A step in the right direction anyway. 


Sent from my iPhone using Tapatalk


----------



## WinsorHumidors (Feb 16, 2016)

Cover the cost of the trip ... and the purchase of the cigars and I'll go anywhere ... just to get away from the ol' ball and chain! I have a feeling that the cost of "movement" would be prohibitive. We need someone in Miami to make a quick hop down there in an unmarked Cessna (even though that is not necessary ... it just sounds clandestine)!

*CT*


----------



## wulfmang (Sep 5, 2016)

I am delighted.


----------



## DonMerlin (Oct 26, 2015)

Baby steps. But I like the way this is going.


----------



## TonyBrooklyn (Jan 28, 2010)

Would be nice to see the Embargo lifted in my life time.:smile2:
Till then its all just a dog and pony show to me.:vs_cool:


----------



## UBC03 (Nov 18, 2015)

I've have limited experience with ccs. So take this for what it's worth. 

As far as the Cuban population is concerned,I would love to see the embargo lifted.

As far as the cigars, that's a different story. I don't know if they'd be able to keep up with the influx of American smokers wanting to try something they've been denied for decades. We're not used to being denied anything and I think that will show. Even with non cigar enthusiasts buying because they can. The quality control isn't great now, it'll really be a mess when the demand goes up 10 fold. 

My cheap side would also hate to see the prices once they get "Americanized" I think I'd throw up if I had to pay 10 or 15 bucks for a JLP.

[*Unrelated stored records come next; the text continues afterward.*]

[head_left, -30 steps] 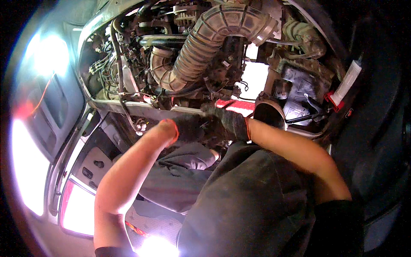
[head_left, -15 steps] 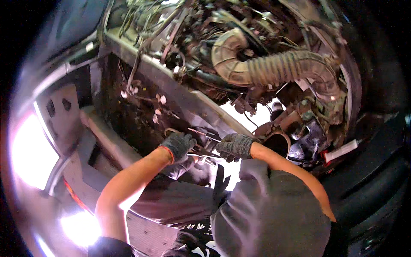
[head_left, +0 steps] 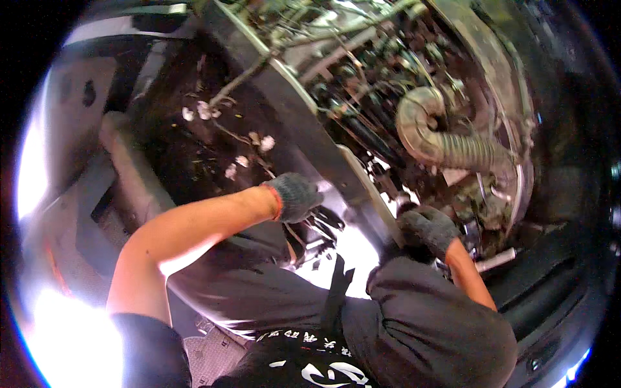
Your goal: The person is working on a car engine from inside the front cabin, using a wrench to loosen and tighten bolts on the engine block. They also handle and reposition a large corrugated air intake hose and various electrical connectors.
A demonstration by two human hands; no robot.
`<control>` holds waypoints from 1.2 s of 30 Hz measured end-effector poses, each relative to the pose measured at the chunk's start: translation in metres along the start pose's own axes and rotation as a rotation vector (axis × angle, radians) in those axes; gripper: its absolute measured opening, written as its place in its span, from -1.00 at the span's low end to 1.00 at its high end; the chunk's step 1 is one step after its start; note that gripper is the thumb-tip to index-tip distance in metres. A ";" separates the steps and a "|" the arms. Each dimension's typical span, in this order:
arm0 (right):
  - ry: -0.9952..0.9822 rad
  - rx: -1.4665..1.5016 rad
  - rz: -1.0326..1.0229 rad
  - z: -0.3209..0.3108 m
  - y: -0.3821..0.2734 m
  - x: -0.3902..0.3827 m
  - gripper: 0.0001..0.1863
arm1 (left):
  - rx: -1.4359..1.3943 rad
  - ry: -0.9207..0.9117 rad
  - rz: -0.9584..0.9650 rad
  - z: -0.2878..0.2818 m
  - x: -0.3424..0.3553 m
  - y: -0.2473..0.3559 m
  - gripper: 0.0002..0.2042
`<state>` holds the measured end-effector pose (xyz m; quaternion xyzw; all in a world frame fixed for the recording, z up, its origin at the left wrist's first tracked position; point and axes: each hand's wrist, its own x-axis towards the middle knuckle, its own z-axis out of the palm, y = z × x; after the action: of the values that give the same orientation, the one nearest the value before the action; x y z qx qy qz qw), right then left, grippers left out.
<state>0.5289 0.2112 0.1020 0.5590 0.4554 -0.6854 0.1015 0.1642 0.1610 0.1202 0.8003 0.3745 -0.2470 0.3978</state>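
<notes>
My left hand [head_left: 297,196], in a dark grey knit glove with an orange cuff, is closed beside a long metal beam [head_left: 284,110]. What its curled fingers hold, if anything, is hidden. Dark cables [head_left: 323,223] hang just below it. On the beam's other side, near its lower end, is my right hand [head_left: 430,227], gloved alike. Its fingers bend down out of sight at the engine bay's edge, and any thing in their grip cannot be made out.
A dusty ribbed air intake hose [head_left: 466,147] curves over the engine bay. White wiring connectors [head_left: 204,110] dangle left of the beam. A light-coloured tube-like object [head_left: 497,260] lies right of my right hand. Bright light glares through the gap between my knees.
My view has turned and shifted left. My hands have moved apart: the left is higher along the beam, the right has gone over to its engine side.
</notes>
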 end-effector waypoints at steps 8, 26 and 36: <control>0.492 -0.723 -0.692 -0.015 -0.012 -0.028 -0.69 | -0.007 0.058 -0.316 -0.114 0.013 -0.088 -0.64; 0.651 0.765 0.219 0.016 0.006 -0.139 -0.62 | -0.161 0.667 -0.844 -0.125 -0.007 -0.282 -0.48; 0.785 0.344 0.244 -0.029 0.014 -0.177 -0.62 | -0.561 0.335 -0.589 -0.049 -0.083 -0.317 -0.60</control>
<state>0.6207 0.1593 0.2479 0.8352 0.2695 -0.4702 -0.0935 -0.1326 0.2959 0.0619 0.5494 0.6986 -0.1056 0.4461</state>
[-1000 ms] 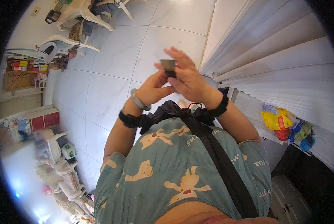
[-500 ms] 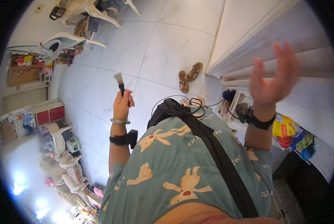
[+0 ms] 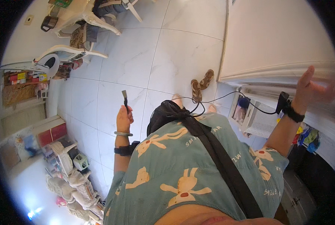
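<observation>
Brush with a flat, pale bristle head and a slim black handle (image 3: 125, 98) stands well to the left of a pair of brown strappy sandals (image 3: 196, 90) and slightly lower in the view, its bristles pointing away from the body. The person's left hand (image 3: 124, 118) wraps its fingers round the handle, so that grip is clenched on the brush. A rounded grey-green bangle (image 3: 123, 134) and a black fabric wrist strap (image 3: 123, 150) circle the same arm, lower left of the sandals.

Far to the right of the sandals, the person's right hand (image 3: 314, 91) is raised and blurred, thumb upright and fingers extended; its grip is released and no object shows in it. Whether it touches the broad off-white panel (image 3: 276, 41) behind it, I cannot tell. Another black wrist strap (image 3: 294, 114) goes round this wrist and bears a dark device (image 3: 283, 102). From the device, a thin black cable (image 3: 259, 109) runs leftward, passing just below the sandals, to a black gathered pouch (image 3: 163, 117) at the person's waist.

Directly below the sandals spreads a grey-green garment with cream rabbit prints (image 3: 156, 168), crossed by a wide black strap (image 3: 227, 172). Lower right of the sandals are a white shelf unit (image 3: 263, 122) and bundled colourful plastic bags (image 3: 312, 137). White marbled floor tiles (image 3: 130, 56) lie under and around the sandals, and cream curved-leg furniture (image 3: 96, 21) stands at their upper left.
</observation>
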The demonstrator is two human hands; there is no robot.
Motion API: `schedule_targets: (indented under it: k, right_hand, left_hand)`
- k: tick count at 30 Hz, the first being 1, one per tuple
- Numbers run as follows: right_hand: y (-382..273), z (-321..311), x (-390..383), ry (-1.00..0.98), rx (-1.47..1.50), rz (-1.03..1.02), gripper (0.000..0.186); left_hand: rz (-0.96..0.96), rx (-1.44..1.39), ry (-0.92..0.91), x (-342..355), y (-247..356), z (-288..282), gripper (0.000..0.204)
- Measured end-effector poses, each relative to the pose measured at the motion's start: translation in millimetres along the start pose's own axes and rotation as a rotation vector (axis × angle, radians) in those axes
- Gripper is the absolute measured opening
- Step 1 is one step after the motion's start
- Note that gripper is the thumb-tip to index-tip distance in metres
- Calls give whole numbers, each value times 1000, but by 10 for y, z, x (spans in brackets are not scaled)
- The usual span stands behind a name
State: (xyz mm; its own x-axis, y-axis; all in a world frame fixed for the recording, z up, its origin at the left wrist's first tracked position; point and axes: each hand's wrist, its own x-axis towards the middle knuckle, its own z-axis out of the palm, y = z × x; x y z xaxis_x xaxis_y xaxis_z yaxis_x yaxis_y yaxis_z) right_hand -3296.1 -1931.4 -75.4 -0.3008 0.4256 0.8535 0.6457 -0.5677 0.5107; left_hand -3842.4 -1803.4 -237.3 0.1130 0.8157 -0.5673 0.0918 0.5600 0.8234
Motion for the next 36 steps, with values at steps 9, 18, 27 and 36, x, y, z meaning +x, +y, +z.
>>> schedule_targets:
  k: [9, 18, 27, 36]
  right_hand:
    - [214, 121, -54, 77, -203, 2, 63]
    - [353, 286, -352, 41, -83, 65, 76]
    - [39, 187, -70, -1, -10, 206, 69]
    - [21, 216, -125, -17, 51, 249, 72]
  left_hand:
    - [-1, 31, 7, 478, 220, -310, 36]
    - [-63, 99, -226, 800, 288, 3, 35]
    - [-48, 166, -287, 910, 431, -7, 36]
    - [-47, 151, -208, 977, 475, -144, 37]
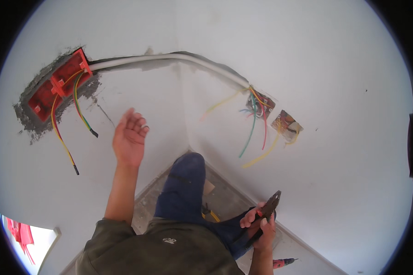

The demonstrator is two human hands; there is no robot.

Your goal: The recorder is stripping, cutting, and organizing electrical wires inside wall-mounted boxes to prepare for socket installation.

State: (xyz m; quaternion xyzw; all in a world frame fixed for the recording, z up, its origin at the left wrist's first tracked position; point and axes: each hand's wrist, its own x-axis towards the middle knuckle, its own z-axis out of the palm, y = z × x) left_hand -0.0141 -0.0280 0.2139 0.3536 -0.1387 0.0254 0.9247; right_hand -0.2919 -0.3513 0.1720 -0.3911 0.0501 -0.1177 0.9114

Sent from my SM-G925V using Tapatalk


----------



## Cigary (Oct 19, 2007)

Mixed emotions about this...not sure traveling to Havana to purchase rum and cigars is worth the cost. One would have to have present knowledge of whether the trip is worth it other than those two items are concerned. I travel all over the world and to go to Rome just to have authentic Italian food seems to be a bit over the top....I travel to Italy because of the experience...the Coliseum and Trevi Fountain, Vatican, Villa Borghesi and the Appian Way, Spanish Steps and a host of other things. It's cheaper for me to get CC's and Rum when I travel to the Caymans for those two items and when in St. Thomas I get booze 50% off which usually saves me a one R/T ticket. Knowing how to consolidate a trip and getting things on the side is the way to go IMO.


----------



## Bird-Dog (Oct 16, 2009)

Cigary said:


> Mixed emotions about this...not sure traveling to Havana to purchase rum and cigars is worth the cost. One would have to have present knowledge of whether the trip is worth it other than those two items are concerned. I travel all over the world and to go to Rome just to have authentic Italian food seems to be a bit over the top....I travel to Italy because of the experience...the Coliseum and Trevi Fountain, Vatican, Villa Borghesi and the Appian Way, Spanish Steps and a host of other things. It's cheaper for me to get CC's and Rum when I travel to the Caymans for those two items and when in St. Thomas I get booze 50% off which usually saves me a one R/T ticket. Knowing how to consolidate a trip and getting things on the side is the way to go IMO.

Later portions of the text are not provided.